RECORDED INFORMATION: Begin

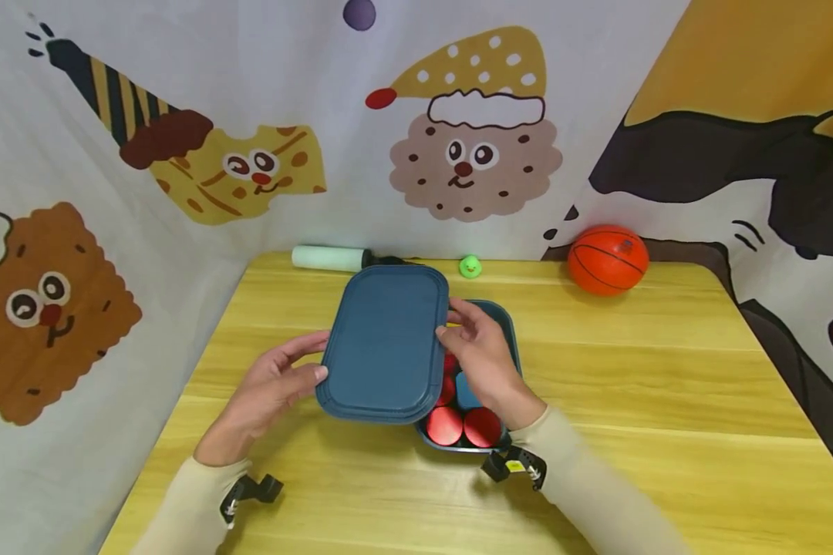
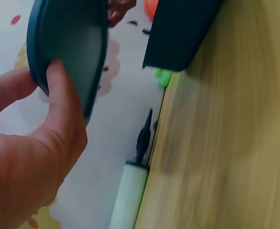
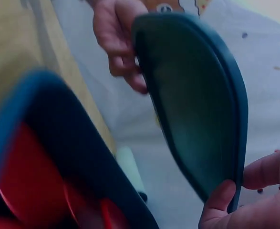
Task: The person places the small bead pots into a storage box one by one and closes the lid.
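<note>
A dark blue rectangular lid [image 1: 386, 343] with rounded corners is held up off the table by both hands. The left hand [image 1: 267, 393] pinches its left edge between thumb and fingers, as the left wrist view also shows. At the opposite edge the right hand [image 1: 482, 354] pinches the lid's rim. Behind and to the right, partly covered by the lid and right hand, stands a matching blue box [image 1: 516, 339]. Inside it lie several round red pieces [image 1: 445, 426] and a light blue piece [image 1: 467, 391]; a bit of yellow shows near the right fingers.
Along the table's back edge lie a pale green hand pump [image 1: 329, 257] with a black nozzle, a small green duck [image 1: 470, 267] and an orange ball [image 1: 608, 260]. A printed cloth [image 1: 284, 92] hangs behind the wooden table [image 1: 652, 385].
</note>
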Tool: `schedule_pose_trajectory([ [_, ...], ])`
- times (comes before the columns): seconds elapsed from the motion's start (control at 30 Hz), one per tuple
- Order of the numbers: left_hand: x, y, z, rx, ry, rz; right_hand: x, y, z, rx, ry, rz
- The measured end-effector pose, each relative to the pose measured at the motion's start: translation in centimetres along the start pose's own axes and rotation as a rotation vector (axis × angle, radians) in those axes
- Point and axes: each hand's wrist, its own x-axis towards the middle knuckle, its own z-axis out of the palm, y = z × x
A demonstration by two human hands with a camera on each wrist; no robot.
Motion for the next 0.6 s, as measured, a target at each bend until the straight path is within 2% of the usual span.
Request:
schedule_pose_trajectory([
  [0.23,1.4,-0.3,2.3,-0.026,-0.040,-0.020,2.2,-0.6,-3.4,-0.085,0.053,-0.001],
  [0.33,2.0,-0.5,3.3,-0.057,-0.078,0.000,2.7,-1.2,-4.9,-0.098,0.058,0.007],
  [0.47,2.8,-1.0,4.0,-0.103,-0.111,0.031,2.7,-2.4,-6.3,-0.092,0.046,0.000],
  [0.6,3.9,-1.6,4.5,-0.122,-0.086,0.054,1.7,-4.1,-7.0,-0.110,0.065,-0.035],
])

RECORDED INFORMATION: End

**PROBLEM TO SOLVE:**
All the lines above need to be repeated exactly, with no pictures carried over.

**WRITTEN SOLUTION:**
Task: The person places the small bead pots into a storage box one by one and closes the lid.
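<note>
A dark blue rectangular lid [image 1: 386, 343] with rounded corners is held up off the table by both hands. The left hand [image 1: 267, 393] pinches its left edge between thumb and fingers, as the left wrist view also shows. At the opposite edge the right hand [image 1: 482, 354] pinches the lid's rim. Behind and to the right, partly covered by the lid and right hand, stands a matching blue box [image 1: 516, 339]. Inside it lie several round red pieces [image 1: 445, 426] and a light blue piece [image 1: 467, 391]; a bit of yellow shows near the right fingers.
Along the table's back edge lie a pale green hand pump [image 1: 329, 257] with a black nozzle, a small green duck [image 1: 470, 267] and an orange ball [image 1: 608, 260]. A printed cloth [image 1: 284, 92] hangs behind the wooden table [image 1: 652, 385].
</note>
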Tool: `schedule_pose_trajectory([ [_, ...], ])`
- times (comes before the columns): seconds elapsed from the motion's start (control at 30 Hz), one per tuple
- Order of the numbers: left_hand: x, y, z, rx, ry, rz; right_hand: x, y, z, rx, ry, rz
- The measured end-effector pose, each relative to the pose measured at the motion's start: translation in centimetres along the start pose's own axes and rotation as a rotation vector (axis × angle, radians) in those axes
- Point and axes: each hand's wrist, its own x-axis towards the middle knuckle, its own z-axis out of the palm, y = z × x
A demonstration by two human hands with a camera on each wrist; no robot.
Motion for the next 0.6 s, as measured, a target at each bend until the straight path is within 2% of the usual span.
Request:
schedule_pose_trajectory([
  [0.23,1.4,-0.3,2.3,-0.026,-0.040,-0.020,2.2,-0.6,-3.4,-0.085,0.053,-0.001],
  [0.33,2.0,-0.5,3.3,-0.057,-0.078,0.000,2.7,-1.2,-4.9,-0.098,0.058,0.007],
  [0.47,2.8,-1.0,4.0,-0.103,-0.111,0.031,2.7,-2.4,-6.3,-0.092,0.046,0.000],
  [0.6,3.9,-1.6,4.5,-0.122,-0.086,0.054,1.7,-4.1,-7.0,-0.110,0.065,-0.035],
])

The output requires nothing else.